Abandoned tunnels under a city sound like the setting for a ghost story, but Cincinnati does in fact have such a tunnel. It lies under Central Parkway in what was the bed of the old Miami and Erie Canal and is all that remains of a planned subway system that was never completed. Construction began in 1920, but funds ran out and work on the system stopped in 1925. Periodically, city officials come up with plans to use the tunnel, but so far residents have shown little interest. Nonetheless, the tunnel is still maintained by the city, although the entrances to it are gated and barred. Despite essentially being a large hole in the ground, the tunnel attracts a fair few curious looks from passers-by.
A city's cuisine is a reflected in its residents. Cincinnati's German immigrants brought with them a variety of sausages and other pork dishes. One unique food is something called goetta, which is made by simmering pork with pinhead oats and seasonings and congealing it in a pan. Now a popular dish, goetta festivals are held each year in Cincinnati and across the river in northern Kentucky. As the Roman general Cincinnatus may have said, de gustibus non disputandum est4.
Another unique dish is Cincinnati chili. Now chili is very popular in the US, particularly in the southwest, and is made of ground beef, hot peppers (or chilies), tomatoes and onions. But Cincinnati chili is different. Rumour has it that it contains a bit of chocolate and cinnamon.
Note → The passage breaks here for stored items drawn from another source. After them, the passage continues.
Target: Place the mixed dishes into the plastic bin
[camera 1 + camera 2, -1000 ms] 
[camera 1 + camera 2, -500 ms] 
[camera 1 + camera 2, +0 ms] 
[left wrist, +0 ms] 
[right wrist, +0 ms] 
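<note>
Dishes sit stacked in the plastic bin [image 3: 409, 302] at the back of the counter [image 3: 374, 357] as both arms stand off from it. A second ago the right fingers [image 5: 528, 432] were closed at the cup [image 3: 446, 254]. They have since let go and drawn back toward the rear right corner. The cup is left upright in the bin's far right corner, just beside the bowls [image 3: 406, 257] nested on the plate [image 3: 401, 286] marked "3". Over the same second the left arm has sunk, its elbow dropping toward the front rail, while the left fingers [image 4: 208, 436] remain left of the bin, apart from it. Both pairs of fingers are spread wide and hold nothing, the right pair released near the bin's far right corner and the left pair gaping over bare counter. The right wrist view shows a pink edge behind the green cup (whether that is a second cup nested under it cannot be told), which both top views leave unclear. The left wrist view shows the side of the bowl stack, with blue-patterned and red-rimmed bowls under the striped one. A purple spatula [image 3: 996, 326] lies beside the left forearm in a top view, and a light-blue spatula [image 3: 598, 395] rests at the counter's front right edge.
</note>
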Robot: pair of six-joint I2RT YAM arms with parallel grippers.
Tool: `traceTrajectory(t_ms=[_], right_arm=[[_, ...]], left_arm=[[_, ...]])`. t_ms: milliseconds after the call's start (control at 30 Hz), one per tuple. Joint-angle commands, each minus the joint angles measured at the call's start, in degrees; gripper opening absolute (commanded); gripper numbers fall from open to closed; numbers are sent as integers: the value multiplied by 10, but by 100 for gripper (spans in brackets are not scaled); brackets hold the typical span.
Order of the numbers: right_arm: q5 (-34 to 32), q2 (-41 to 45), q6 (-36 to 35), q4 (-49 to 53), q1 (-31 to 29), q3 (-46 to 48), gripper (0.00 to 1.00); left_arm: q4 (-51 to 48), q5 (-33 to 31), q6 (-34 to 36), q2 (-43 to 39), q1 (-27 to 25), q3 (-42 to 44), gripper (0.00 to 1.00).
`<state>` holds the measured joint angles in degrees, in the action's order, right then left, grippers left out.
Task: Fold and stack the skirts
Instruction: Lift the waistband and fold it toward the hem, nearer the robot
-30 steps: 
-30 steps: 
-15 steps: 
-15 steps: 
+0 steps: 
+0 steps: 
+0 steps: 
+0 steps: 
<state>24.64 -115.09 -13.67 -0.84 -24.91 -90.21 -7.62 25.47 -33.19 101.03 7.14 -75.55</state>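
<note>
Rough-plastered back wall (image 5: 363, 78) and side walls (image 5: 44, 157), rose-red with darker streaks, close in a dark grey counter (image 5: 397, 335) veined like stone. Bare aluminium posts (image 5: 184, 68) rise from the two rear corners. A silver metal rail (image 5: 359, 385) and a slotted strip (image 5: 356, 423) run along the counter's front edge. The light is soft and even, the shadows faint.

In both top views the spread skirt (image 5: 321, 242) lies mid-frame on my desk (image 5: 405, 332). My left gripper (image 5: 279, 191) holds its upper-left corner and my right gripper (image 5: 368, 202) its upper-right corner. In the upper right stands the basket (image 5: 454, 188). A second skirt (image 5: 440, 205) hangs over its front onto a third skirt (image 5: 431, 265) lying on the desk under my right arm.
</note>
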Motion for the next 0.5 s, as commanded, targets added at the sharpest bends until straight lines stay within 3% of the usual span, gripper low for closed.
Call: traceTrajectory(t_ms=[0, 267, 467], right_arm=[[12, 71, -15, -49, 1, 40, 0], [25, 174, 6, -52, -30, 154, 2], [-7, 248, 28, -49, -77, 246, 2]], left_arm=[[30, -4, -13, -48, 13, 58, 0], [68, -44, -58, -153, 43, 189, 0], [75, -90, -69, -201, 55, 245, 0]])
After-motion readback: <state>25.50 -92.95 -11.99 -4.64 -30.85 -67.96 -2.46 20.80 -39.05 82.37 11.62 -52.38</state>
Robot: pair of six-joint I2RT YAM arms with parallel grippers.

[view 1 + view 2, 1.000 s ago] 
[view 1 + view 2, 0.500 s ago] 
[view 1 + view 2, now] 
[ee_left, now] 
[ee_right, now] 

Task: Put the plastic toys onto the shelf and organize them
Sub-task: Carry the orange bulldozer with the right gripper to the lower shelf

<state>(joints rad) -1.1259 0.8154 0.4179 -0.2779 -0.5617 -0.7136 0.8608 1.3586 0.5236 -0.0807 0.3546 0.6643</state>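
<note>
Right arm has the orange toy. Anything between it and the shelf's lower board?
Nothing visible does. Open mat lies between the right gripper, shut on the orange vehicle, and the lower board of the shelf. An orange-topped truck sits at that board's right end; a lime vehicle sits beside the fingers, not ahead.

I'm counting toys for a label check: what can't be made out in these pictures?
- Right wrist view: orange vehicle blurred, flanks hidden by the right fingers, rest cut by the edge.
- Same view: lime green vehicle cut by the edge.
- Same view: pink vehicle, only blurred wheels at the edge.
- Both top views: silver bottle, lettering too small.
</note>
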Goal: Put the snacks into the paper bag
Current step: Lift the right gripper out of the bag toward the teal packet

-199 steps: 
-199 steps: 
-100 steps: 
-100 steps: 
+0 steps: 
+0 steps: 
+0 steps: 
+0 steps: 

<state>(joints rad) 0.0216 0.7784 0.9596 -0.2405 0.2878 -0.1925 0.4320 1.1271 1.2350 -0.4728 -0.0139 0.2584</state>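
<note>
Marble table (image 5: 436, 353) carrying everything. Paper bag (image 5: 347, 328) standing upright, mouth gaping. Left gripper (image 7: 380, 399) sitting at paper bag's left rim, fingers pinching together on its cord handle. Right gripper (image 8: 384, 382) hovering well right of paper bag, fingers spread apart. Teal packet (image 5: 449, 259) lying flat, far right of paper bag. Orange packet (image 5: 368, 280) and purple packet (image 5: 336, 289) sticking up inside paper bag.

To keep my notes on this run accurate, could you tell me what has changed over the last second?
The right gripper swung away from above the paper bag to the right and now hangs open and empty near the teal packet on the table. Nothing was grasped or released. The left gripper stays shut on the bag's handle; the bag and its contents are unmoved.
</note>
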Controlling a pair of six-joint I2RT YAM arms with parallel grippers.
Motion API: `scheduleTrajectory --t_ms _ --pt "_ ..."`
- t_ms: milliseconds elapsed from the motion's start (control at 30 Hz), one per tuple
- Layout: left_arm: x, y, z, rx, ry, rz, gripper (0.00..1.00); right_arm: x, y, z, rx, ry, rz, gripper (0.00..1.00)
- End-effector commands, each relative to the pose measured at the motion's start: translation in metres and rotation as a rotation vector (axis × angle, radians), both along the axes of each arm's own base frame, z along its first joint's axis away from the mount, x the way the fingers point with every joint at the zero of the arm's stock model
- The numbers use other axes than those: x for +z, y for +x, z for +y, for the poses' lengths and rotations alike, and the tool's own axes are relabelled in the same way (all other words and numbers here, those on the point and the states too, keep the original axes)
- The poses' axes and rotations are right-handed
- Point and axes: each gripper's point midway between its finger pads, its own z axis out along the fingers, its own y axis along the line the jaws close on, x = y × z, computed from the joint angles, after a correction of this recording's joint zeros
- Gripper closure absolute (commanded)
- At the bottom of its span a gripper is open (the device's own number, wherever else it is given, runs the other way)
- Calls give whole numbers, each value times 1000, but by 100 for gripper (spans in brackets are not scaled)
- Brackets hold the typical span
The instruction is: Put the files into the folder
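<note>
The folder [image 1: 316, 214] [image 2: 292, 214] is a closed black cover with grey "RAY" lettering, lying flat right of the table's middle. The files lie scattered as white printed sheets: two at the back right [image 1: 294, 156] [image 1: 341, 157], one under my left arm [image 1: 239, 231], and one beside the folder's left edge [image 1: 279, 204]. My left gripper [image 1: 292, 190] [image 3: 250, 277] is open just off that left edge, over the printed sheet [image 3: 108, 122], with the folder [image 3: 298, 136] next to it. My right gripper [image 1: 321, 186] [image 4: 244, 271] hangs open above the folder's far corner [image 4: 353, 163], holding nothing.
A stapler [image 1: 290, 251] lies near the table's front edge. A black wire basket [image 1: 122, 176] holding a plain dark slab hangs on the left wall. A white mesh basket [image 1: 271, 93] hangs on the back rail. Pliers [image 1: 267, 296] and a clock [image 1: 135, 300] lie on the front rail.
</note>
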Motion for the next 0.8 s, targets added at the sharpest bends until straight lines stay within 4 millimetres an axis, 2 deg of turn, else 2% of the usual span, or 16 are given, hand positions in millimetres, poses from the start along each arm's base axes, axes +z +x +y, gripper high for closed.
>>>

As if that weren't enough, rather than serving it in bowls, Cincinnatians put theirs over spaghetti (known as a 'two-way'), sometimes adding shredded cheese ('three-way') and chopped onions ('four-way') and kidney beans ('five-way').
To put out the fire afterwards, one can stop for a dish of Graeter's ice cream. Founded in 1870, the company still produces its ice cream by hand. There are several Graeter's shops throughout the city, and a visit is a must for ice cream aficionados.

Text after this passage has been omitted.